─── DATA ───
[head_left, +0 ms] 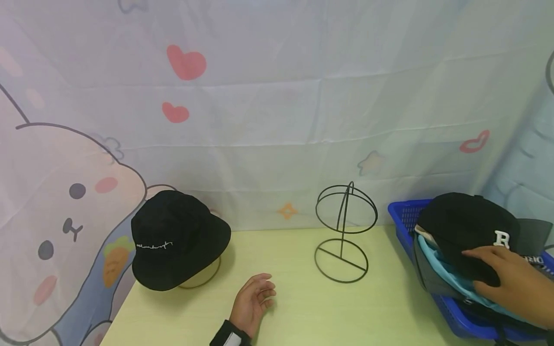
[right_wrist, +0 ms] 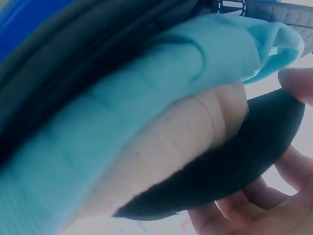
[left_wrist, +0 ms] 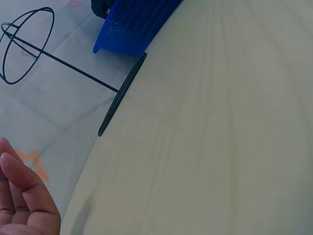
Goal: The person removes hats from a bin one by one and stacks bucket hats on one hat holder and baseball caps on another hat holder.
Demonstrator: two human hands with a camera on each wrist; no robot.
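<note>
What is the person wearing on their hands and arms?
Both hands are bare: no gloves, no rings in view. The left hand has a black band or cuff with a white patch at its wrist. The right hand shows no sleeve in the head view.

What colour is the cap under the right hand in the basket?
Black, with a white letter R: the cap under the right hand shows best in the head view.

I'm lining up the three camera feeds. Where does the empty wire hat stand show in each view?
Head: the empty wire hat stand stands centre-right on the table, between the left hand and the blue basket.
Left wrist: upper left, tilted by the camera angle.
Right wrist: not in it.
Shared landmark: the blue basket, at the top in the left wrist view.
</note>
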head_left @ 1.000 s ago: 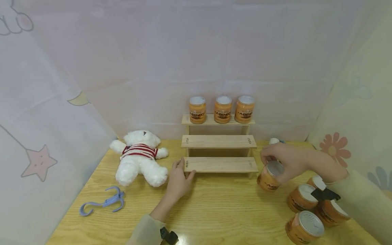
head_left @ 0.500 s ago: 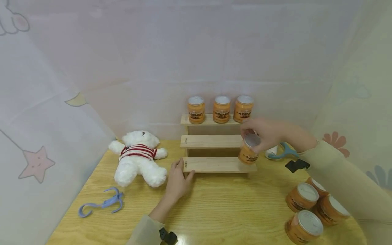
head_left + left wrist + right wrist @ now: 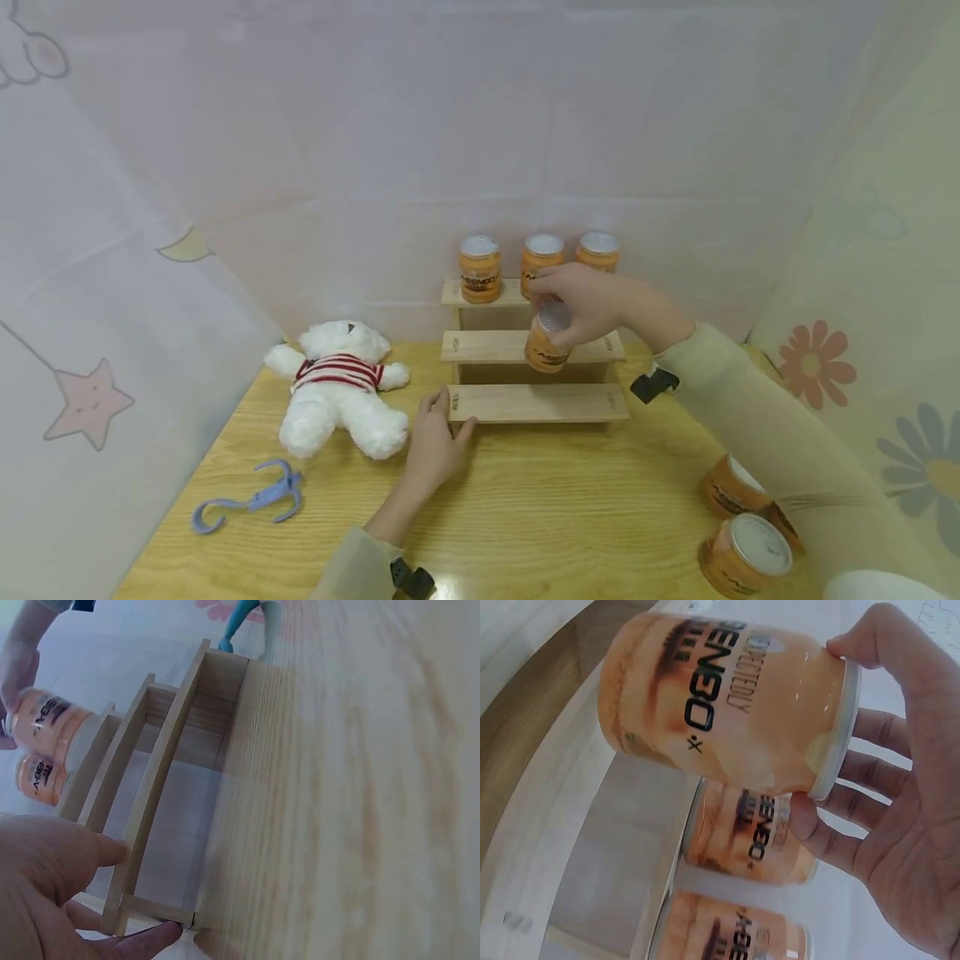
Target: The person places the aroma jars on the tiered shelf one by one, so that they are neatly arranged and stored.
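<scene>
My right hand (image 3: 581, 304) pinches an orange can (image 3: 546, 346) with a silver lid near its top, thumb and fingers around the rim in the right wrist view. The held can (image 3: 735, 697) is in front of the middle board of a three-step wooden shelf (image 3: 487, 346); whether it touches the board is unclear. On the top board stand three matching cans (image 3: 480, 271), two partly behind my right hand. My left hand (image 3: 435, 446) holds the left end of the lowest board (image 3: 146, 817), its thumb on the front and other fingers at the side.
A white plush bear (image 3: 341, 387) in a striped shirt lies left of the shelf. Nearer the front is a lavender hooked clip (image 3: 262, 497). More orange cans (image 3: 742, 557) stand at the right, partly behind my right sleeve. A teal curved piece (image 3: 238, 622) lies beyond the shelf.
My right hand has carried the can from the table right of the shelf leftward and up to the middle board. My left hand stays at the shelf's left end.
</scene>
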A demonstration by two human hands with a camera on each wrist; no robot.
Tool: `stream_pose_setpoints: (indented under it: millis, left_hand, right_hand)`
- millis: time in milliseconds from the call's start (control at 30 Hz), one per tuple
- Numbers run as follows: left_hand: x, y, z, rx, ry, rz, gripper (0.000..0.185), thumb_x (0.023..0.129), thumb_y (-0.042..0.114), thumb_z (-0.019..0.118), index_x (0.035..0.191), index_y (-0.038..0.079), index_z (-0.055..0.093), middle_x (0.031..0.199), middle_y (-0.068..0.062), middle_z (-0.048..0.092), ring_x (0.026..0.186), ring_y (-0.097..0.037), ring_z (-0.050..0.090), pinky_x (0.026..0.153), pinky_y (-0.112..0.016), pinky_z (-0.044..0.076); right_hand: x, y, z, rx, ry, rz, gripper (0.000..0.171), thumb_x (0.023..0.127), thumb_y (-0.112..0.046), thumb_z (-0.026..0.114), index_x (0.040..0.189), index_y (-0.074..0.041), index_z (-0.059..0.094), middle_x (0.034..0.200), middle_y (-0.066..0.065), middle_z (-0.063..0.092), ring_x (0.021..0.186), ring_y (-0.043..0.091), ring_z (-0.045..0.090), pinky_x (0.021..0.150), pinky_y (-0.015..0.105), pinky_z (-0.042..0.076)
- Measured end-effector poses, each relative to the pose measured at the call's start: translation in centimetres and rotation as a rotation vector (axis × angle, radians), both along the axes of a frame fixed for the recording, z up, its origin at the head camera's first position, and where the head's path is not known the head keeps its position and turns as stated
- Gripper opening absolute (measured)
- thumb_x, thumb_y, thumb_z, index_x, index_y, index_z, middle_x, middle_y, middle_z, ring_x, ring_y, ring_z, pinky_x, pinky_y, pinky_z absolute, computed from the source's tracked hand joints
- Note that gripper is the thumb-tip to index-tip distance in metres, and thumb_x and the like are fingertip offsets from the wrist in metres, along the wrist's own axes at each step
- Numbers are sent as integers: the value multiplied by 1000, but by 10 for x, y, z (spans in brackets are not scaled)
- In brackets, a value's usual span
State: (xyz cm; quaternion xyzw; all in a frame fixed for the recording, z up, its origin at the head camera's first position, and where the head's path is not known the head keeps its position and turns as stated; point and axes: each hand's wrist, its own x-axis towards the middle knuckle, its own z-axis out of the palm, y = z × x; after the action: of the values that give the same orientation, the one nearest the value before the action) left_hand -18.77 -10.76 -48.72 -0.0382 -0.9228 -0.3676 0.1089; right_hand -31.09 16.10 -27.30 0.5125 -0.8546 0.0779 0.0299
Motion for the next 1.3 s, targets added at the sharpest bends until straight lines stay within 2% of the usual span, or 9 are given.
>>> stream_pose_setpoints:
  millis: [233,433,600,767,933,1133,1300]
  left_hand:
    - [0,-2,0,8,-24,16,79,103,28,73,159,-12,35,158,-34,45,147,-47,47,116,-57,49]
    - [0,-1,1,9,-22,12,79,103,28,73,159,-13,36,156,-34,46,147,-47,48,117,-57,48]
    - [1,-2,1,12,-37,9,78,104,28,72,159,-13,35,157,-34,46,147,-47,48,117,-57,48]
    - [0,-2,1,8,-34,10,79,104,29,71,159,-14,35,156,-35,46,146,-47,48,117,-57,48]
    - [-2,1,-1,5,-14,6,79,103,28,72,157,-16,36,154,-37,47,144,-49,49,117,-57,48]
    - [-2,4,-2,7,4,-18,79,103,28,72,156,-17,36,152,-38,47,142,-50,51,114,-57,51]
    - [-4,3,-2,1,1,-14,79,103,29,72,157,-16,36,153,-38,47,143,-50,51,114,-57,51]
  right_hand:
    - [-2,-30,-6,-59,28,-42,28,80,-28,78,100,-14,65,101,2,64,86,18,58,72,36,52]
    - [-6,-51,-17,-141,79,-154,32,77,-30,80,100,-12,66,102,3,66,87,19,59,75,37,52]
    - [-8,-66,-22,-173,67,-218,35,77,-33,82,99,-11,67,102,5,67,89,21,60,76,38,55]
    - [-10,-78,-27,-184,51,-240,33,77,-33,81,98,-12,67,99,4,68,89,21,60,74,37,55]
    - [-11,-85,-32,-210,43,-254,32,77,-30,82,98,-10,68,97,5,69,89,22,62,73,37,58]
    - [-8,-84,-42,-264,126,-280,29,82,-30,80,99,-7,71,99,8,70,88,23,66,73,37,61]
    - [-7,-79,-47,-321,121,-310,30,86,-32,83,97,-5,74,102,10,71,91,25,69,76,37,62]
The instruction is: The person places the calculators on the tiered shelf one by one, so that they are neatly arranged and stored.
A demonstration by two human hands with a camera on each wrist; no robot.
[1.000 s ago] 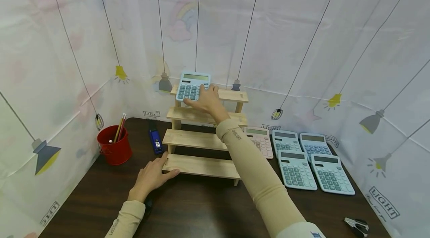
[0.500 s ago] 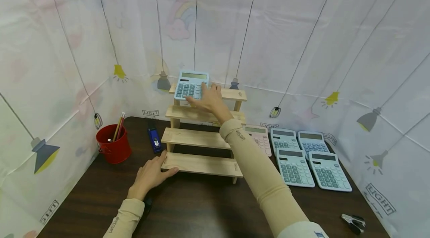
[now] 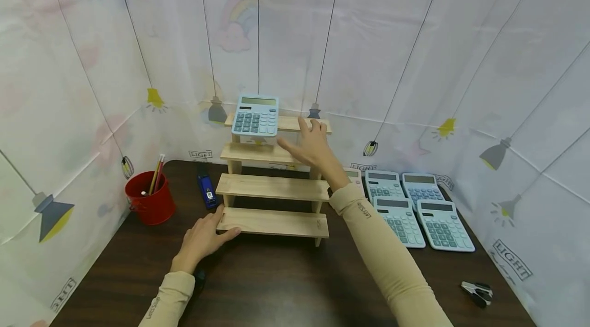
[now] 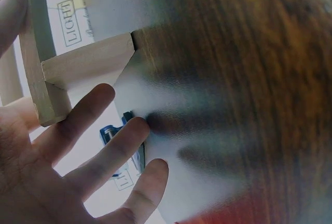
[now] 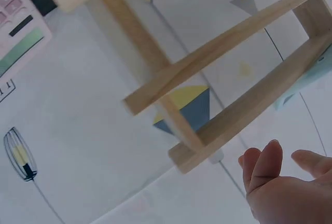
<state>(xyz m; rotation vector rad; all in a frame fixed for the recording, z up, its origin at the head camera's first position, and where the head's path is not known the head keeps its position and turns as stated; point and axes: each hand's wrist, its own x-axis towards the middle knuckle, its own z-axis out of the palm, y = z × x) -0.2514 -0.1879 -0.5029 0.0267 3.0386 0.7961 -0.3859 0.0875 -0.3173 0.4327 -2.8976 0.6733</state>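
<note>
A light blue calculator (image 3: 255, 116) leans face-out on the left part of the top tier of a wooden step shelf (image 3: 272, 186). Right of it, apart from it, my right hand (image 3: 313, 147) hovers before the upper tiers, fingers spread and holding nothing. In the right wrist view that hand (image 5: 290, 193) is at lower right, beside the shelf's plank ends. My left hand (image 3: 201, 240) rests at the left end of the lowest tier, thumb at its front edge. The left wrist view shows the fingers of this hand (image 4: 67, 167) extended against the plank's end.
Several light blue calculators (image 3: 399, 220) lie in rows at the right, with a pink one (image 3: 355, 176) partly behind my right arm. A red bucket (image 3: 151, 199) with pencils stands left, next to a blue stapler (image 3: 207, 191). A staple remover (image 3: 478, 293) lies front right.
My right hand has let go of the light blue calculator and drawn away to the right. The calculator stays on the top tier. My left hand keeps its place; the head view has shifted slightly.
</note>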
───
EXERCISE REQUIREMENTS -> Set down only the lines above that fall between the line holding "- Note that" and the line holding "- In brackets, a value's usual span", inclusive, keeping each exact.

RESULT OF THE TASK ->
- Note that gripper is the thumb-tip to index-tip distance in metres, and thumb_x and the like are fingertip offsets from the wrist in metres, along the wrist's own axes at each step
- Numbers are sent as integers: the value multiplied by 1000, but by 10 for x, y, z (spans in brackets are not scaled)
- In brackets, a value's usual span

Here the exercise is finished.